═══ Data below
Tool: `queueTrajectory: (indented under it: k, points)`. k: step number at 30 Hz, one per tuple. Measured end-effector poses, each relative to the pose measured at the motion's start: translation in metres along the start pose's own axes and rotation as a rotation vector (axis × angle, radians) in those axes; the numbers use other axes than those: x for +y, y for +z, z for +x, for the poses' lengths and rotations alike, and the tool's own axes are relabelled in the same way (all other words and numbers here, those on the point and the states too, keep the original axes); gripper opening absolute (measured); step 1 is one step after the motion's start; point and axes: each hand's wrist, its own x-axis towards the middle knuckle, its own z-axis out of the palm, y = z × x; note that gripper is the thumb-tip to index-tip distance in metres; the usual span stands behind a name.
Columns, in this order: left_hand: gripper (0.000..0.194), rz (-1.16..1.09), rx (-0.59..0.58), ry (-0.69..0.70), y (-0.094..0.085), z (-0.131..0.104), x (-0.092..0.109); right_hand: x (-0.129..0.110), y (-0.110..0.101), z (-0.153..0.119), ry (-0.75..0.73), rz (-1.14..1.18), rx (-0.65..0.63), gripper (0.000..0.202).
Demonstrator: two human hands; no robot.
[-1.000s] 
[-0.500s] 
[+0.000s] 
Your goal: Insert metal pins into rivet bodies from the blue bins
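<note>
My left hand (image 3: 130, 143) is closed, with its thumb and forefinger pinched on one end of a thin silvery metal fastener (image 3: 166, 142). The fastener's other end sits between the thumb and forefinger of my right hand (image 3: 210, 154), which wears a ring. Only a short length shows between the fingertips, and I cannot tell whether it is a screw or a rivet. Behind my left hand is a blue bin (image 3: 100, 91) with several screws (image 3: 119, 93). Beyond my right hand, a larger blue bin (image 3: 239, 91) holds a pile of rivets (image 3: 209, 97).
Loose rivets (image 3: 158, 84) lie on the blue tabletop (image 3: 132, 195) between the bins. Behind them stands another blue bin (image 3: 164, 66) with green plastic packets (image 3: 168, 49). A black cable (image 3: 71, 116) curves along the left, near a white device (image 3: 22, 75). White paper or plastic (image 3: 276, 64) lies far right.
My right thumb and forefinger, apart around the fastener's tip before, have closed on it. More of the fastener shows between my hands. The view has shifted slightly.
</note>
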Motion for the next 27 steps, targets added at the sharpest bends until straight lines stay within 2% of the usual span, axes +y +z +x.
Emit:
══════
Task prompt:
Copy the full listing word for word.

Written solution:
Tool: `queueTrajectory: (indented under it: k, points)`. k: step number at 30 Hz, one per tuple. Measured end-effector poses, each relative to the pose measured at the motion's start: translation in metres along the start pose's own axes and rotation as a rotation vector (axis × angle, radians) in those axes; the numbers use other axes than those: x for +y, y for +z, z for +x, for the poses' lengths and rotations alike, and the tool's own axes are relabelled in the same way (all other words and numbers here, those on the point and the states too, keep the original axes); gripper opening absolute (measured); step 1 is one step after the motion's start; point and axes: each hand's wrist, its own x-axis towards the middle knuckle, its own z-axis out of the palm, y = z × x; note that gripper is the thumb-tip to index-tip distance in metres; the usual span stands behind a name.
Columns, in this order: left_hand: gripper (0.000..0.194), rz (-1.16..1.09), rx (-0.59..0.58), ry (-0.69..0.70), y (-0.094..0.085), z (-0.131..0.104), x (-0.092..0.109); right_hand: x (-0.129..0.110), y (-0.110..0.101), z (-0.153..0.119), ry (-0.75..0.73), rz (-1.14..1.18), rx (-0.65..0.63), gripper (0.000..0.202).
Demonstrator: two human hands; no robot.
[-1.000s] 
[-0.500s] 
[+0.000s] 
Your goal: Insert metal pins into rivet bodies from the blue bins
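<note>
My left hand (image 3: 130, 143) is closed, with its thumb and forefinger pinched on one end of a thin silvery metal fastener (image 3: 166, 142). The fastener's other end sits between the thumb and forefinger of my right hand (image 3: 210, 154), which wears a ring. Only a short length shows between the fingertips, and I cannot tell whether it is a screw or a rivet. Behind my left hand is a blue bin (image 3: 100, 91) with several screws (image 3: 119, 93). Beyond my right hand, a larger blue bin (image 3: 239, 91) holds a pile of rivets (image 3: 209, 97).
Loose rivets (image 3: 158, 84) lie on the blue tabletop (image 3: 132, 195) between the bins. Behind them stands another blue bin (image 3: 164, 66) with green plastic packets (image 3: 168, 49). A black cable (image 3: 71, 116) curves along the left, near a white device (image 3: 22, 75). White paper or plastic (image 3: 276, 64) lies far right.
My right thumb and forefinger, apart around the fastener's tip before, have closed on it. More of the fastener shows between my hands. The view has shifted slightly.
</note>
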Motion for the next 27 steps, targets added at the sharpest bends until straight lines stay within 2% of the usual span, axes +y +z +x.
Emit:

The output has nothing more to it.